▶ [Task] The expected output is exactly the lines below, starting at the line with "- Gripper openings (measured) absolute" and ending at the line with "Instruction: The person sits", both included; no other line belongs in it.

Saved entries:
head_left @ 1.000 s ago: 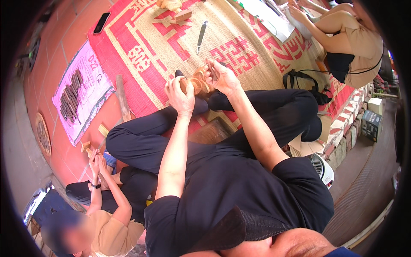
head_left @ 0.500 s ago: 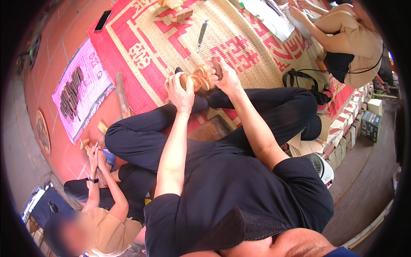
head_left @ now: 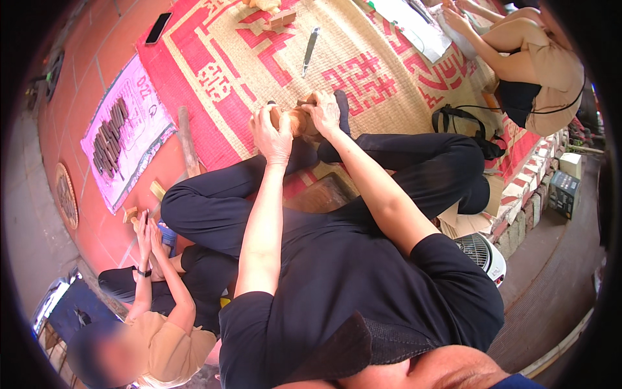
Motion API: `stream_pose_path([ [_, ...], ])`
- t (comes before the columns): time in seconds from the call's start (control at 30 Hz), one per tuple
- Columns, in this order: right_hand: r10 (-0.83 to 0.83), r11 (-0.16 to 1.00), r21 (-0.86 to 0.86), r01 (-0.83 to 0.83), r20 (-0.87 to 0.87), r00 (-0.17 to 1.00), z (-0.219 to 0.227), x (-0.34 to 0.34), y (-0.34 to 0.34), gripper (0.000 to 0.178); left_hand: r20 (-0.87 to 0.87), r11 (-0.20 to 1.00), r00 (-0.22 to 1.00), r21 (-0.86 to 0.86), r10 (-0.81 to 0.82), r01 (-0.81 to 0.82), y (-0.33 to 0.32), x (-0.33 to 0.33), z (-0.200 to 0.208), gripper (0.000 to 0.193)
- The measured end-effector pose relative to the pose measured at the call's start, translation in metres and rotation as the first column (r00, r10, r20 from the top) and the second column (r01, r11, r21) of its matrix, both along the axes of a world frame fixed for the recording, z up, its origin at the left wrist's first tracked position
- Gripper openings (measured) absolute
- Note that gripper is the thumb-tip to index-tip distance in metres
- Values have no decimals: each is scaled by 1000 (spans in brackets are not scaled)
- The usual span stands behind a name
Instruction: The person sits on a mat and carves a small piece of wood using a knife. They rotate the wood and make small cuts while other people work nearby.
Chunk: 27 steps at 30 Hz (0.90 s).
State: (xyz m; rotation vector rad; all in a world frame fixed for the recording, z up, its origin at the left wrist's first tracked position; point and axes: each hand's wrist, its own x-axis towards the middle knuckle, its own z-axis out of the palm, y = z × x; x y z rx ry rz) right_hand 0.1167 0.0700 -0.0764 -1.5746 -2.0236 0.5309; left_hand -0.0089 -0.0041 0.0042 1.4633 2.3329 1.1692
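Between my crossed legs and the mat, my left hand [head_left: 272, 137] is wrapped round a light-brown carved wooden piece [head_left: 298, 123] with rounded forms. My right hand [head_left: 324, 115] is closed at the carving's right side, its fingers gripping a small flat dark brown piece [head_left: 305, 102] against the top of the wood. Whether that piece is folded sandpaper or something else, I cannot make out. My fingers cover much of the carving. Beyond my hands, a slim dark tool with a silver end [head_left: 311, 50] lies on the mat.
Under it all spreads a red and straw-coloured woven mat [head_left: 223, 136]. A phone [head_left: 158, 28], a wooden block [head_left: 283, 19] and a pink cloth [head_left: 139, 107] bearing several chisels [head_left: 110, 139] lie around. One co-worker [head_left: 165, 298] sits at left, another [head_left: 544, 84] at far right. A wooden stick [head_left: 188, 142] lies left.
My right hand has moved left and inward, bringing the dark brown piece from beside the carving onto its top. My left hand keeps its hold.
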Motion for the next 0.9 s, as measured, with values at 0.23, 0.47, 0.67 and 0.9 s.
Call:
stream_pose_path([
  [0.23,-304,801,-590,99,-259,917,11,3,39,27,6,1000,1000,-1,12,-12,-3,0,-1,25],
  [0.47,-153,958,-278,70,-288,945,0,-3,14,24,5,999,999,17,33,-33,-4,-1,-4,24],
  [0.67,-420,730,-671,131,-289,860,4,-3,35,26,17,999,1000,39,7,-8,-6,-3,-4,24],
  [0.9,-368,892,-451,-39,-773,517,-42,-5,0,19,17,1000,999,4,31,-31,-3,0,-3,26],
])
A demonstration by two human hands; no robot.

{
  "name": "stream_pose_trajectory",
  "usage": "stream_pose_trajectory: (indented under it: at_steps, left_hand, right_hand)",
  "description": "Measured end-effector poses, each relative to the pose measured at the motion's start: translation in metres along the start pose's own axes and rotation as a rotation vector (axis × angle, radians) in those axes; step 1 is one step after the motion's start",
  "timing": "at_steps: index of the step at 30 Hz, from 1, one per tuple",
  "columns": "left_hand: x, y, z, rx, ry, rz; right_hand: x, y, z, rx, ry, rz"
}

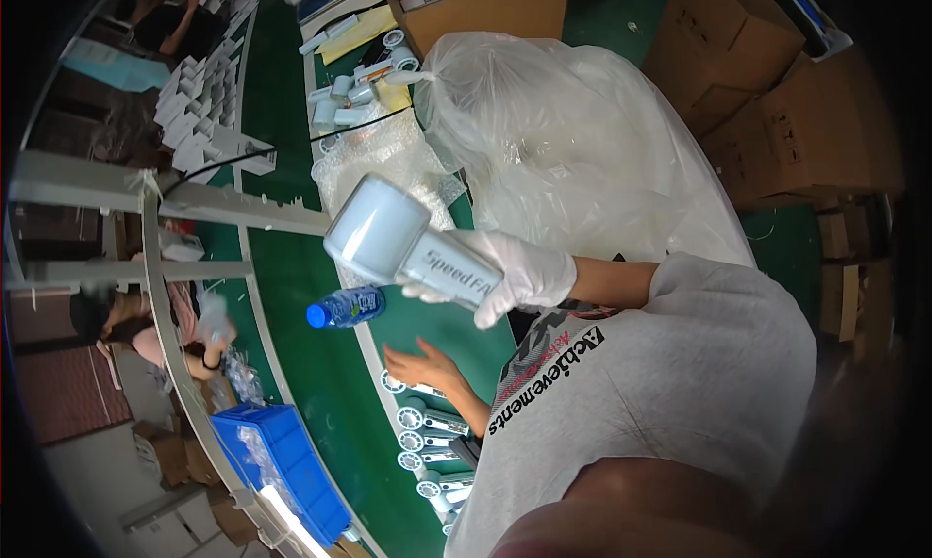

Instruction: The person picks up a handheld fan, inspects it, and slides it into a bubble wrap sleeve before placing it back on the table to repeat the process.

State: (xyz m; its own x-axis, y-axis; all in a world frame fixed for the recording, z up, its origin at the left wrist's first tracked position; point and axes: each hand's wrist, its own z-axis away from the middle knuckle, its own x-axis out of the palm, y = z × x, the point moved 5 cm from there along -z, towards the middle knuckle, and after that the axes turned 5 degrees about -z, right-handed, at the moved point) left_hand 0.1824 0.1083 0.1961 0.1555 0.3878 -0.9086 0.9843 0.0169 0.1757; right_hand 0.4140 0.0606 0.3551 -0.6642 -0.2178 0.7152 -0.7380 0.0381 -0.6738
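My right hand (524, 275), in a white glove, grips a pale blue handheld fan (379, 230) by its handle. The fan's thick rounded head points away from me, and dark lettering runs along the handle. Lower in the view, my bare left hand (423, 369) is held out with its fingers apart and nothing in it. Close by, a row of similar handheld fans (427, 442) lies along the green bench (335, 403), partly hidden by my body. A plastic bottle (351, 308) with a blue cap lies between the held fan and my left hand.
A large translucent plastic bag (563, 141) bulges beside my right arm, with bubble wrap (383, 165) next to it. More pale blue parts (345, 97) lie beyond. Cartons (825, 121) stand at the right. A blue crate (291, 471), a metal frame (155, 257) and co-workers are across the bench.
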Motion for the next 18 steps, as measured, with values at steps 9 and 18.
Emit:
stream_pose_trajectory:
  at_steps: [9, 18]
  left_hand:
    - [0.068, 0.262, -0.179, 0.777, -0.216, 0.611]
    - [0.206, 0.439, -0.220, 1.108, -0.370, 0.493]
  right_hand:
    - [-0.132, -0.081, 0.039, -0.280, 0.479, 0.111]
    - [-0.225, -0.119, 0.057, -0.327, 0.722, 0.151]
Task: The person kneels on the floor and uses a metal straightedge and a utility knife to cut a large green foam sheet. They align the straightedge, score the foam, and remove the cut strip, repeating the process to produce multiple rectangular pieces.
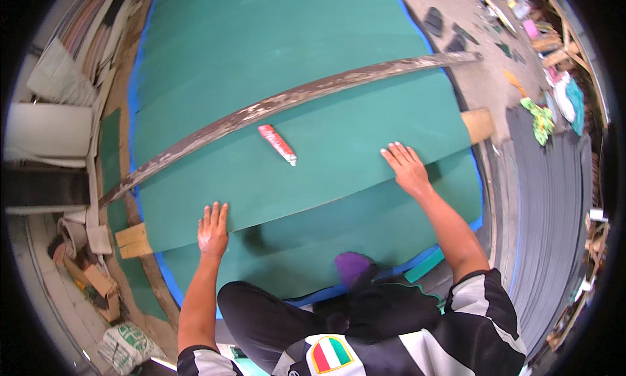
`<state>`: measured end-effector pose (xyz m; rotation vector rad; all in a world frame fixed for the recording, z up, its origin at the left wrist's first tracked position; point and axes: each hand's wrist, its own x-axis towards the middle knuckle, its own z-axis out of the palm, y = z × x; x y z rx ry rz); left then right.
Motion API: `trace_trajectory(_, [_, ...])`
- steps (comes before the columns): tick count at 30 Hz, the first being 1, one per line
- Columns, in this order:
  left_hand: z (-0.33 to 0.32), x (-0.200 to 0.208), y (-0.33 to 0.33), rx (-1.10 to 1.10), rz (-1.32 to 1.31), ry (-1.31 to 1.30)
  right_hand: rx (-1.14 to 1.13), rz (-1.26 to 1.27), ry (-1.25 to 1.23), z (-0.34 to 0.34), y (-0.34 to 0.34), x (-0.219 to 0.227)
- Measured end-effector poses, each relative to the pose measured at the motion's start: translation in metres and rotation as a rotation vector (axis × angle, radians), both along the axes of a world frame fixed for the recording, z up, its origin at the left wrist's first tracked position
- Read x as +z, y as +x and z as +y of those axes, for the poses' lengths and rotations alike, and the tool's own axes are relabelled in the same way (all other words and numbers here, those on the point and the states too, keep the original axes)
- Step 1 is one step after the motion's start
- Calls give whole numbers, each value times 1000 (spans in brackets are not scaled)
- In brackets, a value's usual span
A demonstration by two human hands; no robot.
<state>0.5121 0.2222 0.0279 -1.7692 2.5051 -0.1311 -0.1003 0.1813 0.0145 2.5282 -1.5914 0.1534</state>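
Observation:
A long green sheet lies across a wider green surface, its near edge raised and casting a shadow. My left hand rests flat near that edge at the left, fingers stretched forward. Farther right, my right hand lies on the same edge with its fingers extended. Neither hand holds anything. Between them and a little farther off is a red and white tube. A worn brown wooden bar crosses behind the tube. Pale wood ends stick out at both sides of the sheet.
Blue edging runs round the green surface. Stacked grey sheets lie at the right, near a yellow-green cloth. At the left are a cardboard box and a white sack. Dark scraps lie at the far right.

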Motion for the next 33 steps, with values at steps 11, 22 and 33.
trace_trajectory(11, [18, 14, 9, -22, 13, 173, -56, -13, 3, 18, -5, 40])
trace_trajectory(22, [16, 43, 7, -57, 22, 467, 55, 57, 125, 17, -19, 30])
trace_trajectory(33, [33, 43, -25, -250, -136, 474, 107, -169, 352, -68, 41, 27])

▶ [Finished task]
- Gripper openings (measured) absolute
- Note that gripper is the thumb-tip to index-tip distance in metres
- Values have no decimals: each is scaled by 1000 (spans in brackets are not scaled)
- The usual span stands behind a name
Instruction: The person sits on a mat and carves a small piece of wood using a knife. They rotate the wood and make small cuts while other people work nearby.

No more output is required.